WHAT YOU NEED TO DO> This exercise calls for the records to be repeated in full, exactly as written.

THE DATA>
_ _ _ _ _ _ _
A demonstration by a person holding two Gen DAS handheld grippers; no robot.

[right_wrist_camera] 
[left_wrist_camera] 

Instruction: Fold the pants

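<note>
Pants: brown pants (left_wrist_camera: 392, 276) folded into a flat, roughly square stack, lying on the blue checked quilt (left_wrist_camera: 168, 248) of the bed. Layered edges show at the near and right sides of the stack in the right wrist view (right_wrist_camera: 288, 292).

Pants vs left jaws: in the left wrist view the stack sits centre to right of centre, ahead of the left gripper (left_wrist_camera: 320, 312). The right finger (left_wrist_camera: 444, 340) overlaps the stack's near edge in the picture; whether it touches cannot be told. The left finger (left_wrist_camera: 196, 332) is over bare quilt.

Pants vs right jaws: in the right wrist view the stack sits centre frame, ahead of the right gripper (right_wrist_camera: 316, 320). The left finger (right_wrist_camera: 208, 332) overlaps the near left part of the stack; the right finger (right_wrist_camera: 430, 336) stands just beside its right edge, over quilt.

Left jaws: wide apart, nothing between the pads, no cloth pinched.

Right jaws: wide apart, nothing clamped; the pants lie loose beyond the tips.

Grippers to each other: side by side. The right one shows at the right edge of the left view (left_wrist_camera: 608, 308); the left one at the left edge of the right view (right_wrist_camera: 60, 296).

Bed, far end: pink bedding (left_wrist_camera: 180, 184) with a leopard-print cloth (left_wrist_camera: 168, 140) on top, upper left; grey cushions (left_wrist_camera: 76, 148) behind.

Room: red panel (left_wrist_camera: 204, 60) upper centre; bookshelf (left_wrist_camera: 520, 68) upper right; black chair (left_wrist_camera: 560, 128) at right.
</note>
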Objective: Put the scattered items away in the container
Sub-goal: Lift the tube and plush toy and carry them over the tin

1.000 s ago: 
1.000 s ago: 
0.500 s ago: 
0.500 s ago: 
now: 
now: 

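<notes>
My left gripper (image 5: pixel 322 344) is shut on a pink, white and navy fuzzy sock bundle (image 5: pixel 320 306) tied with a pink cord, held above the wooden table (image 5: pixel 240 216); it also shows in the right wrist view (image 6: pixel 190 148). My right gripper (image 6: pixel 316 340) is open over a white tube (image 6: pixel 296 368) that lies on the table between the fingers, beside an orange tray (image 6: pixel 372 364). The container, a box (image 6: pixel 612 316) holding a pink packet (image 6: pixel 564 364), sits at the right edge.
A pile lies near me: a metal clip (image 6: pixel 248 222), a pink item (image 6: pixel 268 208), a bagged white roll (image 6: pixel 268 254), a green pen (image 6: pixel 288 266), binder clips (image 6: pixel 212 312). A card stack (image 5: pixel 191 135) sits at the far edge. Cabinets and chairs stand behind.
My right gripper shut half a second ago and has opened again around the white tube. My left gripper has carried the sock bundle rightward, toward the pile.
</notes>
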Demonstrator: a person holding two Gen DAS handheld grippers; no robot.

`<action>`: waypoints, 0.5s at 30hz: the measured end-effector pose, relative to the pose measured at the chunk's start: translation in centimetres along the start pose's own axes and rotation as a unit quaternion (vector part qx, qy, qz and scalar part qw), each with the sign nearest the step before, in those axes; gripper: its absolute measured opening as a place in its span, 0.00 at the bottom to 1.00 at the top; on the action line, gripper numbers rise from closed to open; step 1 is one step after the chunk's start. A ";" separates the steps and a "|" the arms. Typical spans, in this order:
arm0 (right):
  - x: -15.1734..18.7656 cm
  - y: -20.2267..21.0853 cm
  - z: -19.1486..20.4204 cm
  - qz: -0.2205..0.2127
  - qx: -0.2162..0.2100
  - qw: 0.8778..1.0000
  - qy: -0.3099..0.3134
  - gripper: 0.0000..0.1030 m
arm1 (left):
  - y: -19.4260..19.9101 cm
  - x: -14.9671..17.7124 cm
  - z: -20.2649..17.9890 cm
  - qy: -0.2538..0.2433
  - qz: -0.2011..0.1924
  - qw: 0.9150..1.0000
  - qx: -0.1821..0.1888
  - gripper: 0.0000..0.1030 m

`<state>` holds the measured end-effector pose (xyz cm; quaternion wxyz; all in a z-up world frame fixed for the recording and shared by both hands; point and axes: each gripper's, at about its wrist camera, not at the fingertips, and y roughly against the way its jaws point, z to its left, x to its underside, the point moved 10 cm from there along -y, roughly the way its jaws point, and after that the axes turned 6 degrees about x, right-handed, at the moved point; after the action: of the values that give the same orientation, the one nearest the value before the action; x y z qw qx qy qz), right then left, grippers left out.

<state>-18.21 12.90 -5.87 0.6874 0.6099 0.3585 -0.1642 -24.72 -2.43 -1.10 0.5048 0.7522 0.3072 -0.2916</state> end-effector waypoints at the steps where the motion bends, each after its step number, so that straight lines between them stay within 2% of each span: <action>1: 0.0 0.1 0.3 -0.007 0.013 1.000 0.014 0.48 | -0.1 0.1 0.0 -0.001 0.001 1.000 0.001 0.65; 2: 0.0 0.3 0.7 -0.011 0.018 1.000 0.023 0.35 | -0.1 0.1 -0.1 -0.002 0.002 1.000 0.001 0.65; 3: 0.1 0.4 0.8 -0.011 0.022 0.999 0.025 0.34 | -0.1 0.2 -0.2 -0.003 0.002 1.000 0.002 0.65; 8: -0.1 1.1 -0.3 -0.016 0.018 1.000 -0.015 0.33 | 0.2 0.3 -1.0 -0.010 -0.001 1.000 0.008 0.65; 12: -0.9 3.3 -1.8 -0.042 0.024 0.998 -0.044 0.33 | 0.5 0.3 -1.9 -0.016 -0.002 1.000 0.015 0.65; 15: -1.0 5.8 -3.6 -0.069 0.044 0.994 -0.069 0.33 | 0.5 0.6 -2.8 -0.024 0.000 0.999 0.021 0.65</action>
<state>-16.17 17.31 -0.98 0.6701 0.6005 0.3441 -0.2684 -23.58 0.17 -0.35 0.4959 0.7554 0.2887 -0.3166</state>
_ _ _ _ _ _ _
SOLVED PROBLEM>
A demonstration by a person holding two Gen DAS handheld grippers; no robot.

[right_wrist_camera] 
[left_wrist_camera] 

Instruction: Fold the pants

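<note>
Pants: brown pants (left_wrist_camera: 392, 276) folded into a flat, roughly square stack, lying on the blue checked quilt (left_wrist_camera: 168, 248) of the bed. Layered edges show at the near and right sides of the stack in the right wrist view (right_wrist_camera: 288, 292).

Pants vs left jaws: in the left wrist view the stack sits centre to right of centre, ahead of the left gripper (left_wrist_camera: 320, 312). The right finger (left_wrist_camera: 444, 340) overlaps the stack's near edge in the picture; whether it touches cannot be told. The left finger (left_wrist_camera: 196, 332) is over bare quilt.

Pants vs right jaws: in the right wrist view the stack sits centre frame, ahead of the right gripper (right_wrist_camera: 316, 320). The left finger (right_wrist_camera: 208, 332) overlaps the near left part of the stack; the right finger (right_wrist_camera: 430, 336) stands just beside its right edge, over quilt.

Left jaws: wide apart, nothing between the pads, no cloth pinched.

Right jaws: wide apart, nothing clamped; the pants lie loose beyond the tips.

Grippers to each other: side by side. The right one shows at the right edge of the left view (left_wrist_camera: 608, 308); the left one at the left edge of the right view (right_wrist_camera: 60, 296).

Bed, far end: pink bedding (left_wrist_camera: 180, 184) with a leopard-print cloth (left_wrist_camera: 168, 140) on top, upper left; grey cushions (left_wrist_camera: 76, 148) behind.

Room: red panel (left_wrist_camera: 204, 60) upper centre; bookshelf (left_wrist_camera: 520, 68) upper right; black chair (left_wrist_camera: 560, 128) at right.
</note>
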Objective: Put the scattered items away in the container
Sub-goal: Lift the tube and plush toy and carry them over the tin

1.000 s ago: 
1.000 s ago: 
0.500 s ago: 
0.500 s ago: 
now: 
now: 

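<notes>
My left gripper (image 5: pixel 322 344) is shut on a pink, white and navy fuzzy sock bundle (image 5: pixel 320 306) tied with a pink cord, held above the wooden table (image 5: pixel 240 216); it also shows in the right wrist view (image 6: pixel 190 148). My right gripper (image 6: pixel 316 340) is open over a white tube (image 6: pixel 296 368) that lies on the table between the fingers, beside an orange tray (image 6: pixel 372 364). The container, a box (image 6: pixel 612 316) holding a pink packet (image 6: pixel 564 364), sits at the right edge.
A pile lies near me: a metal clip (image 6: pixel 248 222), a pink item (image 6: pixel 268 208), a bagged white roll (image 6: pixel 268 254), a green pen (image 6: pixel 288 266), binder clips (image 6: pixel 212 312). A card stack (image 5: pixel 191 135) sits at the far edge. Cabinets and chairs stand behind.
My right gripper shut half a second ago and has opened again around the white tube. My left gripper has carried the sock bundle rightward, toward the pile.
</notes>
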Demonstrator: a person holding two Gen DAS handheld grippers; no robot.

`<action>`: waypoints, 0.5s at 30hz: the measured end-effector pose, relative to the pose measured at the chunk's start: translation in centimetres along the start pose's own axes and rotation as a unit quaternion (vector part qx, qy, qz and scalar part qw), each with the sign nearest the step before, in those axes; gripper: its absolute measured opening as a place in its span, 0.00 at the bottom to 1.00 at the top; on the action line, gripper numbers rise from closed to open; step 1 is one step after the chunk's start. A ";" separates the steps and a "|" the arms. Typical spans, in this order:
arm0 (right):
  - x: -15.1734..18.7656 cm
  - y: -20.2267..21.0853 cm
  - z: -19.1486..20.4204 cm
  - qz: -0.2205..0.2127
  - qx: -0.2162..0.2100
  - qw: 0.8778..1.0000
  - qy: -0.3099..0.3134
  - gripper: 0.0000..0.1030 m
arm1 (left):
  - y: -19.4260..19.9101 cm
  - x: -14.9671..17.7124 cm
  - z: -20.2649..17.9890 cm
  - qy: -0.2538..0.2433
  - qz: -0.2011..0.1924
  - qw: 0.9150..1.0000
  - qx: -0.1821..0.1888
  - gripper: 0.0000..0.1030 m

`<state>` holds the measured end-effector pose (xyz cm; quaternion wxyz; all in a z-up world frame fixed for the recording and shared by both hands; point and axes: each gripper's, at about its wrist camera, not at the fingertips, and y roughly against the way its jaws point, z to its left, x to its underside, the point moved 10 cm from there along -y, roughly the way its jaws point, and after that the axes turned 6 degrees about x, right-handed, at the moved point; after the action: of the values that give the same orientation, the one nearest the value before the action; x y z qw qx qy qz), right then left, grippers left out.

<state>-18.21 12.90 -5.87 0.6874 0.6099 0.3585 -0.1642 -24.72 -2.43 -1.10 0.5048 0.7522 0.3072 -0.2916</state> end-effector waypoints at the steps where the motion bends, each after its step number, so that straight lines between them stay within 2% of each span: <action>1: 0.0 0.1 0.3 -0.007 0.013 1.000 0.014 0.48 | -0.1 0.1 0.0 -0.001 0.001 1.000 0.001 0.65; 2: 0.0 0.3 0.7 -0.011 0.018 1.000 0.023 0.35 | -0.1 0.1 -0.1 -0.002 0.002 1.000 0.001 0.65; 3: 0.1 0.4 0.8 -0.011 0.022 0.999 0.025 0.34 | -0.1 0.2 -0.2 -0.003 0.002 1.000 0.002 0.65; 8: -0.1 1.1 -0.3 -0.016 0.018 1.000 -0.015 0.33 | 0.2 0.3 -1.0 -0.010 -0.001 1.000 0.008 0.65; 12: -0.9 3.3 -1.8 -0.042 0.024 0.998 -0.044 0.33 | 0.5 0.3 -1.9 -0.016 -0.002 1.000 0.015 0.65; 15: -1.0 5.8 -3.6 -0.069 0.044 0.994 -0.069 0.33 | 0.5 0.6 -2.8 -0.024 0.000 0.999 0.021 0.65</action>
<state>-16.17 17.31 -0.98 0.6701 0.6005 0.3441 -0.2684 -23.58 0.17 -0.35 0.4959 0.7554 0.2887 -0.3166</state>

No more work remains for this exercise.